Electrocardiography.
All subjects had 12-lead electrocardiography.
Evolution of aortic root disease and valve disease.
To assess the evolution of cardiovascular disease, 25 patients had repeat transthoracic echocardiography and electrocardiography 39 ± 10 months later. These evaluations were performed >12 months after the initial TEE or at the time of complications. An observer unaware of initial results interpreted these studies.
Morbidity and mortality.
During follow-up of the same 25 patients, the incidences of heart failure, valve replacement, infective endocarditis, stroke and death were determined. Findings were compared with those of all controls followed for 50 ± 16 months.
Statistical analysis.
Student and paired t tests were used for comparison of continuous variables, and analysis of variance was used to compare characteristics of the aortic root and heart valves between groups after adjusting for smoking, hypertension, diabetes or coronary artery disease (24).

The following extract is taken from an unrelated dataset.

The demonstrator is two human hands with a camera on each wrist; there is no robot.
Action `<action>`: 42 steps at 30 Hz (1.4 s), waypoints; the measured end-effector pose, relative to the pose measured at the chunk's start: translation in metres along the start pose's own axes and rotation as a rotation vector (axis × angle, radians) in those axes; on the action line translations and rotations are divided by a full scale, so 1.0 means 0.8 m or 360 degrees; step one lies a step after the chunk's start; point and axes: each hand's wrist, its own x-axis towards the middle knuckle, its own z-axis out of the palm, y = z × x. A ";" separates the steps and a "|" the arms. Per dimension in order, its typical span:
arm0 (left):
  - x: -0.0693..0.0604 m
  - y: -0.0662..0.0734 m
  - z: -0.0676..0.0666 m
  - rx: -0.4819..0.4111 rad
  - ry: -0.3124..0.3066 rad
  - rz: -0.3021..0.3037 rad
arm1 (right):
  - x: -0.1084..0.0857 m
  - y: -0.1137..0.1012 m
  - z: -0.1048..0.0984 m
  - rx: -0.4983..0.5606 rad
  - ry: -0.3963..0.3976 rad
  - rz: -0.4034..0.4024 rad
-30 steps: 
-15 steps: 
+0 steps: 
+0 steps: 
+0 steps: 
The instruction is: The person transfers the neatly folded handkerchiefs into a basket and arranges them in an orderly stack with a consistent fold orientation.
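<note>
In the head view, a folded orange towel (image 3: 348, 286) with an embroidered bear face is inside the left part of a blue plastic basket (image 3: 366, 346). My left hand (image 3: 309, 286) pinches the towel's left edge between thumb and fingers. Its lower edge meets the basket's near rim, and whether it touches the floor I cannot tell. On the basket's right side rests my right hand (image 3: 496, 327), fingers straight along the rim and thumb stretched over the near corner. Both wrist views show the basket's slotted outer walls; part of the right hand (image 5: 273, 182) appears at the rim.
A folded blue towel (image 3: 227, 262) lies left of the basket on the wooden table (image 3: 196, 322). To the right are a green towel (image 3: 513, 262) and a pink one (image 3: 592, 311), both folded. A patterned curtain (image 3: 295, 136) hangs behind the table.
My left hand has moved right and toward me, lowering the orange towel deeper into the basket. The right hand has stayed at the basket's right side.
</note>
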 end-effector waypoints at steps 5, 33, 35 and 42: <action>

A subset analysis of patients was done by analysis of variance with Fisher’s least significant differences as post hoc tests. Fisher’s exact and McNemar’s tests were used for comparison and associations of categorical variables (25). To assess interrater agreement for detecting cardiovascular disease, a second observer interpreted 35 randomly selected TEE studies (20 patients and 15 controls). Interrater agreement was determined by the percentage of agreement as well as by Cohen’s kappa test (26). A p value <0.05 was considered significant.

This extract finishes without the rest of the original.